--- AVAILABLE DATA Enclosed Below ---

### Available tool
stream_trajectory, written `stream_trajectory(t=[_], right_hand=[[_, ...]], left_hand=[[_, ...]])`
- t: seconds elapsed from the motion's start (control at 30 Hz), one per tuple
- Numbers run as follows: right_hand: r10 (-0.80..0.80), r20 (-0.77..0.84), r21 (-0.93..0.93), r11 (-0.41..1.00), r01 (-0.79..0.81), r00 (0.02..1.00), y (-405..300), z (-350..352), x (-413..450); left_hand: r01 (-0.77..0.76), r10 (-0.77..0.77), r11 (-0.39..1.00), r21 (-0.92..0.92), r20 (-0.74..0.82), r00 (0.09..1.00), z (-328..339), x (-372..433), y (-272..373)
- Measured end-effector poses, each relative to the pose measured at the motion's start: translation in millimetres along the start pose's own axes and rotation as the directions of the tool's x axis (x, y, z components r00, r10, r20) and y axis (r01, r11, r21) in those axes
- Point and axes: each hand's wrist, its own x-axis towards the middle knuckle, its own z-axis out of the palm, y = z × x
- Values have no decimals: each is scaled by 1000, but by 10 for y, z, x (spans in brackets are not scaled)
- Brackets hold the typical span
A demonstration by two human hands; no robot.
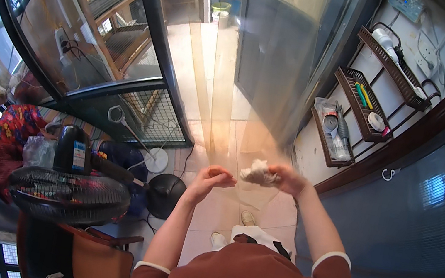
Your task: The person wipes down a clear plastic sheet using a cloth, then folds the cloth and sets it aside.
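My right hand (290, 181) grips a crumpled white cloth (260, 174), which is bunched up in front of the fingers. To its left, my left hand (213, 181) is raised with bent fingers beside a clear plastic strip curtain (222, 108). Whether those fingers pinch the curtain's edge cannot be told. The yellowish translucent strips hang in the doorway before me, and their lower part spreads behind both hands and the cloth.
A black standing fan (69, 197) and an orange-brown chair (100, 260) stand at left. Wall racks (360, 105) holding tools hang at right, above a dark blue panel (370, 236) with a white hook (388, 174). Past the curtain is a grey door (277, 46).
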Motion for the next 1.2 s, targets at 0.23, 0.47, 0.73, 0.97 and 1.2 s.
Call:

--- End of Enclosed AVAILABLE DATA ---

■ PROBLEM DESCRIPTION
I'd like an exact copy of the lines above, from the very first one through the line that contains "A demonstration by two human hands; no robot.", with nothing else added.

■ TASK OUTPUT
### Available tool
stream_trajectory, written `stream_trajectory(t=[_], right_hand=[[_, ...]], left_hand=[[_, ...]])`
- t: seconds elapsed from the motion's start (control at 30 Hz), one per tuple
- Numbers run as follows: right_hand: r10 (-0.80..0.80), r20 (-0.77..0.84), r21 (-0.93..0.93), r11 (-0.41..1.00), r01 (-0.79..0.81), r00 (0.02..1.00), y (-405..300), z (-350..352), x (-413..450); left_hand: r01 (-0.77..0.76), r10 (-0.77..0.77), r11 (-0.39..1.00), r21 (-0.92..0.92), r20 (-0.74..0.82), r00 (0.09..1.00), z (-328..339), x (-372..433), y (-272..373)
- Measured end-effector poses, each relative to the pose measured at the motion's start: translation in millimetres along the start pose's own axes and rotation as the directions of the tool's x axis (x, y, z components r00, r10, r20) and y axis (r01, r11, r21) in those axes
- Point and axes: each hand's wrist, its own x-axis towards the middle knuckle, its own z-axis out of the palm, y = z × x
- Values have no decimals: each is scaled by 1000, but by 10 for y, z, x (spans in brackets are not scaled)
- Brackets hold the typical span
A demonstration by two human hands; no robot.

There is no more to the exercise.